Q.-I have heard it stated that the opening words of John 13, “And supper being ended,” should more properly be, “And being supper time"; also that verse 4 should read, “He riseth and laid aside his garments,” for that it was contrary to all Jewish custom to wash after meals, but that they were very scrupulous about washing before meals. May I ask what is the correct rendering of these two clauses? —R.C.
A.-In the main, the alleged statement is correct. For neither the γενομένου of the Text. Rec., nor the “cena facta” of the ancient Latin version, is a sufficient warrant for the meaning “supper being ended.” What was finished was—not the supper, but—the preparation of it.
Two (now printed) texts of our earliest English version of Wiclif, made in the fourteenth century from the Latin Vulgate give “the souper maad,” (or, “the soper made") as the later Wicliffite also says, “Whanne the souper was maad.” Tyndale was the first (translating from the Greek) to render the aorist participle “When supper was ended,” followed by Cranmer, and the Genevan Version of 1557. Similarly, Coverdale (1535) also, “after supper.”
Probably Beza's change from the “coena facta” of his early editions of the Gr.

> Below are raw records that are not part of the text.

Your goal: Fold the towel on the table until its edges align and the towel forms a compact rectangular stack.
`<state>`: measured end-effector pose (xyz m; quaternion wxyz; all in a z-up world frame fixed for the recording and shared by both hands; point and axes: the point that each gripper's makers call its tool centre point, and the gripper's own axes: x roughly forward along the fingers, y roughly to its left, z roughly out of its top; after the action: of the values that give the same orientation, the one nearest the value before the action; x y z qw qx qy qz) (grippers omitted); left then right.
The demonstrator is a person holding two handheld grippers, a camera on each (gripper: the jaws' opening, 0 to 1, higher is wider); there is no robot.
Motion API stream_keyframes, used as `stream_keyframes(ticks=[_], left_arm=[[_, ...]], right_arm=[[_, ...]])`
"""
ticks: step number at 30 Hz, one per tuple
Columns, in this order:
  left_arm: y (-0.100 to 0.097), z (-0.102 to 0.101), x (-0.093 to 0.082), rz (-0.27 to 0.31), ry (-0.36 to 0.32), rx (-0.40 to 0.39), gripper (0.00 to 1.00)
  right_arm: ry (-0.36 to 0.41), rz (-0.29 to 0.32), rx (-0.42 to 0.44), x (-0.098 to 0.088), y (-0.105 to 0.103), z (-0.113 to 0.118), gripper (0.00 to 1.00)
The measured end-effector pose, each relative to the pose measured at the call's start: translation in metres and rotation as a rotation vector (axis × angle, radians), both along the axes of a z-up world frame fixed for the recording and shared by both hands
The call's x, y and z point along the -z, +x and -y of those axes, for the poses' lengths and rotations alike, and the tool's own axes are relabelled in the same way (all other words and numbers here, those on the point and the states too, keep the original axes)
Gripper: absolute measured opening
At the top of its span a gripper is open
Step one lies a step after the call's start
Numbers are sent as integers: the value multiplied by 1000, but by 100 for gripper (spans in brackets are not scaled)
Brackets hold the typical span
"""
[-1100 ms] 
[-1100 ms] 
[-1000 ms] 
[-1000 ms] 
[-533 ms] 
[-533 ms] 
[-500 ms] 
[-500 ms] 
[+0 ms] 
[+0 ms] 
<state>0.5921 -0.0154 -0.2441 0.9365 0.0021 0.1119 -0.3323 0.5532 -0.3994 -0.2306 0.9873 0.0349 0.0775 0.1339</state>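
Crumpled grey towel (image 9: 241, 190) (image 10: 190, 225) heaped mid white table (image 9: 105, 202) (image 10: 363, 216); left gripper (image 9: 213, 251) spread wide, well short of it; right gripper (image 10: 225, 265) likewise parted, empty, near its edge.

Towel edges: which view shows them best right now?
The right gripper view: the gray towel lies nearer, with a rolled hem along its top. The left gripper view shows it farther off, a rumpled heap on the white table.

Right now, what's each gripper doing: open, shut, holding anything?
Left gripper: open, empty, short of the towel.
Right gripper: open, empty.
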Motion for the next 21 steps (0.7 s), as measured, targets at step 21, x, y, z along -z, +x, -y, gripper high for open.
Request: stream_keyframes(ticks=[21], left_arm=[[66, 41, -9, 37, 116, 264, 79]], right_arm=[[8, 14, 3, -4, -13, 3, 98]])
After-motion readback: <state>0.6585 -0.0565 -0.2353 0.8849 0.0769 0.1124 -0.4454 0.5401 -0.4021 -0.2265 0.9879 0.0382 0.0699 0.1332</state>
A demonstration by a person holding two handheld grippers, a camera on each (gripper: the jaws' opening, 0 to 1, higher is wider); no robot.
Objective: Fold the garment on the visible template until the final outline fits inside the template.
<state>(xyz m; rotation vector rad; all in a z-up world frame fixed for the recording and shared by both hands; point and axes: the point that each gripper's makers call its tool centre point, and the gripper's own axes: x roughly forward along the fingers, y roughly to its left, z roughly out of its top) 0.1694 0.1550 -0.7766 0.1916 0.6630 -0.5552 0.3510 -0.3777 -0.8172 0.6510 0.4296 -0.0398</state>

Test. to “coena peracta” of his last folio (1598), may have inclined the translators of 1611 to Tyndale's view, which was also that of Diodati, who in his excellent Italian Version of 1607 had given “finita la cena,” but this was going too far.
Modern Editors of the Greek Text now adopt γινομένου the reading of the Sinaitic (firsthand) and Vatican Uncials with two others (LX), and this our Revisers render “during supper.” It was at the commencement of, or during, supper that, as verse 4 states, “Jesus riseth from supper and laid aside his garments,” &c. The feet washing was notoriously before the meal not at the end.